■ **Activity**:
What lines in the following entries hold the word "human"? Copy each one.

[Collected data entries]
___

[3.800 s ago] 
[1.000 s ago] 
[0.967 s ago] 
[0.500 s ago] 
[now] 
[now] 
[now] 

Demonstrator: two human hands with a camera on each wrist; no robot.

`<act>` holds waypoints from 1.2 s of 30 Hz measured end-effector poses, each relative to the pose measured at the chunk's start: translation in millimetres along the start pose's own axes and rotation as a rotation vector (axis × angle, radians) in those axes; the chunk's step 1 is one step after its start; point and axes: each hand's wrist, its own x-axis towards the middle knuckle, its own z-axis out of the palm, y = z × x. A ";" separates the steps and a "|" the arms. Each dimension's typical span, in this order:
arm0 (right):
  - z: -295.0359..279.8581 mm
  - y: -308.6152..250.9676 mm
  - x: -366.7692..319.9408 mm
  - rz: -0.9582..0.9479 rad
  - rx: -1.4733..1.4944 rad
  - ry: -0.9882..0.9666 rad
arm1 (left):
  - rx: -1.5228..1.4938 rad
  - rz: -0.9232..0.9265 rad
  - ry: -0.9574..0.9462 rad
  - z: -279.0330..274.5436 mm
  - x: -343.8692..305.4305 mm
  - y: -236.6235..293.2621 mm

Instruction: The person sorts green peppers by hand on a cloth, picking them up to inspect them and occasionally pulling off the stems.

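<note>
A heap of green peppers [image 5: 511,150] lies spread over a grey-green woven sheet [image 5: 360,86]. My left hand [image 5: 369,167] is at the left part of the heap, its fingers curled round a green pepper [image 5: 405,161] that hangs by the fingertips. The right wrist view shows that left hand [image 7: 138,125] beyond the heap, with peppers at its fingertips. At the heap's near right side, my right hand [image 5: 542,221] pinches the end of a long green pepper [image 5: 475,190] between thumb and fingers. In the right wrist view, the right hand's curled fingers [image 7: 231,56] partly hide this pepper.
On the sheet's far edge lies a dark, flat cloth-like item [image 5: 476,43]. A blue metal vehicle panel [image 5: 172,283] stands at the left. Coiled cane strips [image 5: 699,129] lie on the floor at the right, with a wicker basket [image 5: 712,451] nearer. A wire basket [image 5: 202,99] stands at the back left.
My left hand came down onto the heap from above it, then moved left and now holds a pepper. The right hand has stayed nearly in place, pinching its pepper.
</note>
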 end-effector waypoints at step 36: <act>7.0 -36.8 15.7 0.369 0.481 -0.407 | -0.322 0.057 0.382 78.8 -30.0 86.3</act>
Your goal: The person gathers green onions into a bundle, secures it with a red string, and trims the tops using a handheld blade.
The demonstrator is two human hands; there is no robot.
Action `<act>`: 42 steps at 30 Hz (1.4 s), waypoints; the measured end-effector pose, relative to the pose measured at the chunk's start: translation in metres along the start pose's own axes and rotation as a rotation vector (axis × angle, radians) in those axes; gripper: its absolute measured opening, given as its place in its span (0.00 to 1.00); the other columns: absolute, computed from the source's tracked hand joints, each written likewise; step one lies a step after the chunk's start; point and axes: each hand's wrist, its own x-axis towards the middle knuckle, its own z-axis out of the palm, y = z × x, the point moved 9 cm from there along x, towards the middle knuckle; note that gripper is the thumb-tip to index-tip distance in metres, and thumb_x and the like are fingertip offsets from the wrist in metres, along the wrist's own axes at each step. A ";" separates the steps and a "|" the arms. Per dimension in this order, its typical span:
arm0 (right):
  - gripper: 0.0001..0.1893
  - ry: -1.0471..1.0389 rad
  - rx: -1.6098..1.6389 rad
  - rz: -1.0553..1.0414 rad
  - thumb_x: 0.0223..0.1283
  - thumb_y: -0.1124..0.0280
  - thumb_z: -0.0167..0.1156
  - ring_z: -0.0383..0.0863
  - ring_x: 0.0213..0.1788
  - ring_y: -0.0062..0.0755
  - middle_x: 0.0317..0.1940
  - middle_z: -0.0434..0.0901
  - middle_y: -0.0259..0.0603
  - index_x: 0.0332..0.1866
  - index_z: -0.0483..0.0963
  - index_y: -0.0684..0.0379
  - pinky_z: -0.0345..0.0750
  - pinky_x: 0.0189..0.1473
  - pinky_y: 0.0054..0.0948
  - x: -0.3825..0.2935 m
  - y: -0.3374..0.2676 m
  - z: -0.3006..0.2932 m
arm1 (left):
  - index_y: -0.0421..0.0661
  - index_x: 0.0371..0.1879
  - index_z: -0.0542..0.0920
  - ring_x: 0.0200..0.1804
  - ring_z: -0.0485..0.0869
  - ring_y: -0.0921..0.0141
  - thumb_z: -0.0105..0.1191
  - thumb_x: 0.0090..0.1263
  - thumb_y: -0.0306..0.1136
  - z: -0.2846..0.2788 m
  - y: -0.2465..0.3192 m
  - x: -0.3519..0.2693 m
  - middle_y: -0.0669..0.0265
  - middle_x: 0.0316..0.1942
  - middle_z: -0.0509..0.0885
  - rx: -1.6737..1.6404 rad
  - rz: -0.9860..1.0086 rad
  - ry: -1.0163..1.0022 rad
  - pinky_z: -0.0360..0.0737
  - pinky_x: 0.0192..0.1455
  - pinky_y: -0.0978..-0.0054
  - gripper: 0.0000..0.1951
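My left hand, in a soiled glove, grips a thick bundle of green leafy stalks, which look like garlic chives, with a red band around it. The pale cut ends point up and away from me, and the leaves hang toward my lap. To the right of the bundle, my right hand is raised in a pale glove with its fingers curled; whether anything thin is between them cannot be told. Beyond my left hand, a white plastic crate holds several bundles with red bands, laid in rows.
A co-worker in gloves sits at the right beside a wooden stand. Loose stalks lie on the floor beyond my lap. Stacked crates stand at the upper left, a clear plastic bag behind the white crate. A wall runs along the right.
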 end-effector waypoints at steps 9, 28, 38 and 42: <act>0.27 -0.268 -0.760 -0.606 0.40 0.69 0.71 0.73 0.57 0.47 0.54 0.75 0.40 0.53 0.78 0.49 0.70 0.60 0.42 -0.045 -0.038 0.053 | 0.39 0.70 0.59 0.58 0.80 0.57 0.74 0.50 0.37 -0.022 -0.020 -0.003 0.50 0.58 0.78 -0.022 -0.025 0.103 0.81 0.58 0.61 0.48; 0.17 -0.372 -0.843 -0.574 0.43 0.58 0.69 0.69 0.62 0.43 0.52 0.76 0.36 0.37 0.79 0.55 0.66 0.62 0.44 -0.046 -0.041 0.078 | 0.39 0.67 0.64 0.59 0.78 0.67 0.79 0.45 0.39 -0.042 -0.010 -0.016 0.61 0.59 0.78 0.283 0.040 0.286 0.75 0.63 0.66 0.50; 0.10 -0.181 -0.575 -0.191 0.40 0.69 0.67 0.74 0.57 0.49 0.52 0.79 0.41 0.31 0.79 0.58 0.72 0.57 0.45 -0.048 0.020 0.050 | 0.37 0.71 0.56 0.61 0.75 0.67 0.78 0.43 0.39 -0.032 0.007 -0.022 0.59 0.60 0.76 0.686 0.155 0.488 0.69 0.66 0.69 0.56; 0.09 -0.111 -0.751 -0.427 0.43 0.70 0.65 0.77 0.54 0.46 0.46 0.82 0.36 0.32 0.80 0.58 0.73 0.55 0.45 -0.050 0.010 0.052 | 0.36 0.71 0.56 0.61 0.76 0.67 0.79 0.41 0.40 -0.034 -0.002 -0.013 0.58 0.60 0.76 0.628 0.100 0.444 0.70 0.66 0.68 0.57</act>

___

■ **Output for this exercise**:
Demonstrator: two human hands with a camera on each wrist; no robot.
The demonstrator is two human hands; there is no robot.

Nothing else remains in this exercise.